18+

 

Номер №1, 2015 - стр. 24-28

Эффективность криовоздействия в зависимости от количественных и качественных режимов замораживания и оттаивания

Говоров А.В., Васильев А.О., Ковылина М.В., Прилепская Е.А., Ковнацкая Г.А., Пушкарь Д.Ю.
6792

Современная криохирургия берет свое начало с работы, описанной I.S. Cooper и соавт. в 1961 г. [1]. В работе было представлено изобретение для замораживания ткани мозга. Описанный авторами криохирургический зонд с вакуумной термоизоляцией для лечения паркинсонизма по сути явился прототипом для последующих криозондов широкого применения, в том числе в урологии.

Первая криоаблация предстательной железы (ПЖ) была проведена в 1966 г. M. Gonder и соавт. с использованием одного трансуретрального датчика (иглы) 26 Fr для лечения инфравезикальной обструкции, вызванной увеличением ПЖ [2]. В 1974 г. M. Megalli и соавт. впервые применили введение криоиглы через прокол кожи промежности [3].

В связи с отсутствием точного контроля над процессом замораживания, частота осложнений (недержание мочи, отхождение струпа слизистой оболочки уретры, формирование ректальной фистулы) была достаточно велика. Данный факт привел к значительному снижению интереса к криохирургии вплоть до конца 1980-х годов. Тем не менее, принимая во внимание потенциальные выгоды от проведения криоаблации, работы по изучению данной методики были продолжены. В 1988 г. G.M. Onik и соавт. опубликовали данные о введении игл и контроле за формированием «ледяного шара» при помощи ультразвукового исследования [4]. В 1994 г. были разработаны температурные сенсоры, обеспечившие точное достижение требуемой температуры, что привело к значительному повышению эффективности лечения [5]. Внедрение J. K. Cohen в середине 1990-х годов в практику уретрального катетера, согревающего слизистую оболочку уретры, привело к снижению частоты недержания мочи и отхождения струпа уретры [6].

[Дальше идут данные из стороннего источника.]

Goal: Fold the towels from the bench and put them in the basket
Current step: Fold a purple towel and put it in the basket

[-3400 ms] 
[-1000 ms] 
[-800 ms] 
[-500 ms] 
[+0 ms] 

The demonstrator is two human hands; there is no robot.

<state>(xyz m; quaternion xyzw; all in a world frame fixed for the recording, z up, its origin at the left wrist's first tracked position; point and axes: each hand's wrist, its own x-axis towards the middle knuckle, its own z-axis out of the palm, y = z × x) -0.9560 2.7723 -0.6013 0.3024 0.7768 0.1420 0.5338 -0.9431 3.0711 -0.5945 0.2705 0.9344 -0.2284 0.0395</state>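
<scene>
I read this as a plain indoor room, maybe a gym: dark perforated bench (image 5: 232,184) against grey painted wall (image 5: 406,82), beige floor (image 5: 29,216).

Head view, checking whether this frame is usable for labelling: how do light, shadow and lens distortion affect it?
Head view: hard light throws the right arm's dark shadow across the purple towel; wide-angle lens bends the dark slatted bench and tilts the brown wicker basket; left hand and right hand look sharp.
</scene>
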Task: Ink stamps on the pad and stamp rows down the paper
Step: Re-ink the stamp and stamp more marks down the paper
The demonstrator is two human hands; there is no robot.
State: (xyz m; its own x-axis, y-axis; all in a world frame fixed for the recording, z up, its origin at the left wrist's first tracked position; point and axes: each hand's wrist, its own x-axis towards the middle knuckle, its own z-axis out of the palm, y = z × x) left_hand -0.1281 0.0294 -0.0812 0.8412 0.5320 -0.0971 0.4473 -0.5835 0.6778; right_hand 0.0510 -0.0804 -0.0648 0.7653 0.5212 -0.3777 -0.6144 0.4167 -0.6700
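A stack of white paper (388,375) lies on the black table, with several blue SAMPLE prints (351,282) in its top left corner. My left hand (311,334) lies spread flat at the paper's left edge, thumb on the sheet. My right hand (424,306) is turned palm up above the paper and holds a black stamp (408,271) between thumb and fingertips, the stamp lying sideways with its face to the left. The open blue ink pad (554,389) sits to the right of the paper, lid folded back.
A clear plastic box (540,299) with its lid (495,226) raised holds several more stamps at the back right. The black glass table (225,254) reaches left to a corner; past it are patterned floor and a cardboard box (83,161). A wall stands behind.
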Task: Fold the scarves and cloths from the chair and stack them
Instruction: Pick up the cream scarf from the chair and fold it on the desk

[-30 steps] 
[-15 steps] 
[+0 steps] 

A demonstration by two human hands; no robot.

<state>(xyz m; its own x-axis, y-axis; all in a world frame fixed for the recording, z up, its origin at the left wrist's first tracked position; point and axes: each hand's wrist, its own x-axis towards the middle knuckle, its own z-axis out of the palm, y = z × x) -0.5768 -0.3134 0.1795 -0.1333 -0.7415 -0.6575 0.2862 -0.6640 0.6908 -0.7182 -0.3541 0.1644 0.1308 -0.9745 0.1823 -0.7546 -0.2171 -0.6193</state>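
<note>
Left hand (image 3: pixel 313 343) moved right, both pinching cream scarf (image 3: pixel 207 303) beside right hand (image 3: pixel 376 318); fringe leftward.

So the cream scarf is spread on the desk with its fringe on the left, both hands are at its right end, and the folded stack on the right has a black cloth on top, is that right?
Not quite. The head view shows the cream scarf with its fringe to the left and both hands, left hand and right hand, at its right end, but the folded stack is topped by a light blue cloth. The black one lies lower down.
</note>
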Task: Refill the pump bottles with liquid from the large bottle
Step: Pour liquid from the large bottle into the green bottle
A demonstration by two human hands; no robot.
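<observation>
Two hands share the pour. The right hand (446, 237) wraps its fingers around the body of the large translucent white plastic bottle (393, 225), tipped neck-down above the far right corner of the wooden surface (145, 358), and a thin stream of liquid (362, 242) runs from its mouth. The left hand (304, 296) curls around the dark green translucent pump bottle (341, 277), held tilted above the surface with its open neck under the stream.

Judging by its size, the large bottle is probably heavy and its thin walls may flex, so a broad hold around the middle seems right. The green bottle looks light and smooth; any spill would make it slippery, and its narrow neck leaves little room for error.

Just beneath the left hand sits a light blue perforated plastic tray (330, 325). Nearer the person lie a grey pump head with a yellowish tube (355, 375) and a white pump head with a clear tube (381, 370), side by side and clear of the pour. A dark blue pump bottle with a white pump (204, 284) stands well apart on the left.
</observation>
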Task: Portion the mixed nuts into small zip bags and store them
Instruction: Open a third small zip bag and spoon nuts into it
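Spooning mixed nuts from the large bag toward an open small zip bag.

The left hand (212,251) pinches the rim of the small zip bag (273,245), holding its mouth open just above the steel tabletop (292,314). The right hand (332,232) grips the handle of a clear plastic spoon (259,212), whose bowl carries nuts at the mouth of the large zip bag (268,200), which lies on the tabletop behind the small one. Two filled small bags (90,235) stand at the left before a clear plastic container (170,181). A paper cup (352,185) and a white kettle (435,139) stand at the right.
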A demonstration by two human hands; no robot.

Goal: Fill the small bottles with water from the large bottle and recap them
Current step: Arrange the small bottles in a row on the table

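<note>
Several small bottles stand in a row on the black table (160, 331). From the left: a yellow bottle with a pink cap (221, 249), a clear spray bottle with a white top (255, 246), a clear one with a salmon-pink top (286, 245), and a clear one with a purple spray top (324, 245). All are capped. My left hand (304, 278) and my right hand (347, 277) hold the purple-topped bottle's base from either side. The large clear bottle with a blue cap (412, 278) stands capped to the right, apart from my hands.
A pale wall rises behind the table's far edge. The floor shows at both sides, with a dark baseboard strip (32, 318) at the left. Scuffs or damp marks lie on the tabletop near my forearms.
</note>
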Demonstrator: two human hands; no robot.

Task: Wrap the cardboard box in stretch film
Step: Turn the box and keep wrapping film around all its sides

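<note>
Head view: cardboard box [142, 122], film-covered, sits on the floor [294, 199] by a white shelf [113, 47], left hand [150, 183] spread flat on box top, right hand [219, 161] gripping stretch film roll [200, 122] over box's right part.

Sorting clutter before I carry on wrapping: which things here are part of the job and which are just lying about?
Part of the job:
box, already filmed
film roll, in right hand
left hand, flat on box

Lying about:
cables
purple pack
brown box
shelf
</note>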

В 1996 г. Американская ассоциация урологов признала криоаблацию предстательной железы методом терапии локализованного рака предстательной железы (РПЖ) и перестала считать данную методику экспериментальной, рекомендовав последнюю как вариант первичной и сальважной терапии. В «Клинических рекомендациях» Европейской ассоциации урологов 2010 г. криоаблация ПЖ отнесена к альтернативным методам лечения злокачественной опухоли ПЖ. В настоящее время криоаблация ПЖ проводится стационарно и амбулаторно, сопровождается небольшим количеством осложнений и позволяет добиться высокой безрецидивной выживаемости [7, 8].

Имеющиеся литературные данные свидетельствуют о зависимости повреждения и гибели раковых клеток от таких параметров криовоздействия, как скорость охлаждения и последующего оттаивания, достигнутой температуры, продолжительность воздействия низкой температуры, а также от проведения повторного цикла криовоздействия. Количественные пороговые значения указанных параметров играют важную роль в повреждении клеток. Результаты проведенных исследований подчас трудно сопоставимы и зачастую противоречивы, так как получены при проведении экспериментов с использованием различных методик и условий криовоздействия. В этой связи, изучение особенностей криодеструкции биологических тканей в эксперименте по-прежнему остается актуальным.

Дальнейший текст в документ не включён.